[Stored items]
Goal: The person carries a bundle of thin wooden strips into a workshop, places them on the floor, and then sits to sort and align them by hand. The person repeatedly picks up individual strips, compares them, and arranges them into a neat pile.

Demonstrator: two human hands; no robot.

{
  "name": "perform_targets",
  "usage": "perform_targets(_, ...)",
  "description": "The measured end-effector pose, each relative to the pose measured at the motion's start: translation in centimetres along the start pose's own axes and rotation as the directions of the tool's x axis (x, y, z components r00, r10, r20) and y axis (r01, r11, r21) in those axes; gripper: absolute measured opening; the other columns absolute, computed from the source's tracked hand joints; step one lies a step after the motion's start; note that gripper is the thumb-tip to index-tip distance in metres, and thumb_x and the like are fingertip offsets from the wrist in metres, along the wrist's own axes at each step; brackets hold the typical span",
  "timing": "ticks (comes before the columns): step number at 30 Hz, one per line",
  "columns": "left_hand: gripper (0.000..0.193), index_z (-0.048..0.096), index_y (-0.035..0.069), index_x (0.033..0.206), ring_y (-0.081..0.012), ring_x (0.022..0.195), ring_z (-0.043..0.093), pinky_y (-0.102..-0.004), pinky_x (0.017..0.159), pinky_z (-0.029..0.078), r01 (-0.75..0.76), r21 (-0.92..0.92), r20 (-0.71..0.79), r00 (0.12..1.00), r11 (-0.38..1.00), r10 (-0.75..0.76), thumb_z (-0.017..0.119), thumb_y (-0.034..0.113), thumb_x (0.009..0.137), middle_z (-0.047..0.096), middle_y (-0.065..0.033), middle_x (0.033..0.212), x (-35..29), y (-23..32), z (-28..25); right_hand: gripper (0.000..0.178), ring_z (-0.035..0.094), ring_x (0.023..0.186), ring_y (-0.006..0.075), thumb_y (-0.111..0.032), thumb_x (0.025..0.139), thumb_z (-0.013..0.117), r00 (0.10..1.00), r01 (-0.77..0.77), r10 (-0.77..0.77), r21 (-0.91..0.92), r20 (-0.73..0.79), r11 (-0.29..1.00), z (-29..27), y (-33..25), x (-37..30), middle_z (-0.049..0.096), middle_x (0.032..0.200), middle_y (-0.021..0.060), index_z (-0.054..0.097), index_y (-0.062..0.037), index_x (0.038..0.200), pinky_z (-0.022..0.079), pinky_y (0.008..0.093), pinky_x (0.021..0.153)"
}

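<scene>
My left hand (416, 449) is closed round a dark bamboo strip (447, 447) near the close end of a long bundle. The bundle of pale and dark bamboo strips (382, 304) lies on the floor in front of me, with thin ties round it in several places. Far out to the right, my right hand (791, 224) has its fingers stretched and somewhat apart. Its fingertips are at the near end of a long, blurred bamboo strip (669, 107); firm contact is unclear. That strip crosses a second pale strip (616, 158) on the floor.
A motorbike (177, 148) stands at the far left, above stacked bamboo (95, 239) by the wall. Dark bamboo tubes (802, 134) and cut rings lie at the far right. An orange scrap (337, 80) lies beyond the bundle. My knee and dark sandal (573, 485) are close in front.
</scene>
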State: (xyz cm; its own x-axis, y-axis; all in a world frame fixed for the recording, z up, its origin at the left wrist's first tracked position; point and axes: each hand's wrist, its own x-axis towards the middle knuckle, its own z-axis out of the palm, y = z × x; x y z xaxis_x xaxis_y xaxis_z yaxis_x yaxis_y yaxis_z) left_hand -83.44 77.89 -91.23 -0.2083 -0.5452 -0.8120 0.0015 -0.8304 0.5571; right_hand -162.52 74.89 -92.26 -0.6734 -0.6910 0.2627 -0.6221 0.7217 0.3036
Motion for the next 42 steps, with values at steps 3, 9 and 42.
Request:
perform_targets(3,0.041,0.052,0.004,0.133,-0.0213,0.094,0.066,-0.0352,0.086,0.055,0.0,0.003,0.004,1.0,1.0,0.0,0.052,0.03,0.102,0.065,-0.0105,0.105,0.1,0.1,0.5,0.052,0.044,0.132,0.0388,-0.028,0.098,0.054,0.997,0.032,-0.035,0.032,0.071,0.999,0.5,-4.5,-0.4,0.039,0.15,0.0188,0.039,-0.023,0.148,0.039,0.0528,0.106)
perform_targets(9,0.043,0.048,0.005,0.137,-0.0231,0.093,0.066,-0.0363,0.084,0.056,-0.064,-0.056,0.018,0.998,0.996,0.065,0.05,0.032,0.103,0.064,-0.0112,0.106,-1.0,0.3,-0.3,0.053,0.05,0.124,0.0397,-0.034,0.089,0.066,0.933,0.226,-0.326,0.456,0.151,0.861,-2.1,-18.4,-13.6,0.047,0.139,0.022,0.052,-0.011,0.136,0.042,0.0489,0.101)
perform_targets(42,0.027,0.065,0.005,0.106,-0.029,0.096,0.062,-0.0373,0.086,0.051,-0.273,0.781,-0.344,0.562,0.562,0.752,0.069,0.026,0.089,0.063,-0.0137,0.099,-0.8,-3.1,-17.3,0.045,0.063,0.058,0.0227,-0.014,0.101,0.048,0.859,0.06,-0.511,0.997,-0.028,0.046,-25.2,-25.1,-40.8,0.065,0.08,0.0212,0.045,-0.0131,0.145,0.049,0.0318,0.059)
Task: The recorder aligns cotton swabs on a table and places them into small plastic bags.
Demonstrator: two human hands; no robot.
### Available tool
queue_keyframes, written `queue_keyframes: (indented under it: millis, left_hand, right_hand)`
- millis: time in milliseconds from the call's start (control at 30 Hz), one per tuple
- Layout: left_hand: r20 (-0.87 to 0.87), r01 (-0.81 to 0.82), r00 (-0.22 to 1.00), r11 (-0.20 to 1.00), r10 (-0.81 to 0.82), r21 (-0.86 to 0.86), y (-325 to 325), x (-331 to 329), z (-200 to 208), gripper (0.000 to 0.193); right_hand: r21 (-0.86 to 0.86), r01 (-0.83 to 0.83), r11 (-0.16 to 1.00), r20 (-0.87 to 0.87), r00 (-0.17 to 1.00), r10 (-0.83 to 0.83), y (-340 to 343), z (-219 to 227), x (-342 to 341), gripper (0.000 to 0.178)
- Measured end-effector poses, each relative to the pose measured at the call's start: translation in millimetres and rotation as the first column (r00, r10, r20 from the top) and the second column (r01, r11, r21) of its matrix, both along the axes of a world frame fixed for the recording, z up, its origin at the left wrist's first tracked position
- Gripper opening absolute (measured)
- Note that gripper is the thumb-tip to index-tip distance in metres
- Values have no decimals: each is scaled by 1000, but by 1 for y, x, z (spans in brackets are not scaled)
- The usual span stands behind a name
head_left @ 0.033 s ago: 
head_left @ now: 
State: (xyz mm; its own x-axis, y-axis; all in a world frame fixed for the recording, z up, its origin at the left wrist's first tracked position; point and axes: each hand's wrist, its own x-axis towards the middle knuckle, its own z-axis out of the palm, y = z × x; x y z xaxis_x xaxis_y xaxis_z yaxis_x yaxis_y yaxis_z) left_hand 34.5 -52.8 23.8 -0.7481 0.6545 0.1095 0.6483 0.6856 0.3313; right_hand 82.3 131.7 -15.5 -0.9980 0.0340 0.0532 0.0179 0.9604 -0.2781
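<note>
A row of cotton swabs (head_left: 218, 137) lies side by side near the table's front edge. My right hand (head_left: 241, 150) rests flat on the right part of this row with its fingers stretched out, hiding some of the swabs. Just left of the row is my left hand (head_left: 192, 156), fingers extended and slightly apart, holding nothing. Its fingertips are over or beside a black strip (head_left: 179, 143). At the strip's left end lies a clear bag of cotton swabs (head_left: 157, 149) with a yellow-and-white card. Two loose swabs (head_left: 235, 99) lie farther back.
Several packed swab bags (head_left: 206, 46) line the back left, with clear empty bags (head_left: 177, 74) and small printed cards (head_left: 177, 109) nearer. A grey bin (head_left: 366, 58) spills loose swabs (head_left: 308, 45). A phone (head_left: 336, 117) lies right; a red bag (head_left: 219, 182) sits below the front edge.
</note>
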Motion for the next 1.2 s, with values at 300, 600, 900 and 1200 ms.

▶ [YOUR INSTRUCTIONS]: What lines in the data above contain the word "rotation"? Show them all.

▶ [EXERCISE ANSWER]:
  "description": "The measured end-effector pose, each relative to the pose measured at the motion's start: translation in centimetres along the start pose's own axes and rotation as the directions of the tool's x axis (x, y, z components r00, r10, r20) and y axis (r01, r11, r21) in those axes; gripper: absolute measured opening; the other columns absolute, computed from the source's tracked hand joints; step one lies a step after the motion's start; note that gripper is the thumb-tip to index-tip distance in metres, and thumb_x and the like are fingertip offsets from the wrist in metres, along the wrist's own axes at each step; brackets hold the typical span",
- Measured end-effector poses, each relative to the pose measured at the call's start: translation in millimetres and rotation as the first column (r00, r10, r20 from the top) and the second column (r01, r11, r21) of its matrix, both along the axes of a world frame fixed for the recording, z up, its origin at the left wrist's first tracked position

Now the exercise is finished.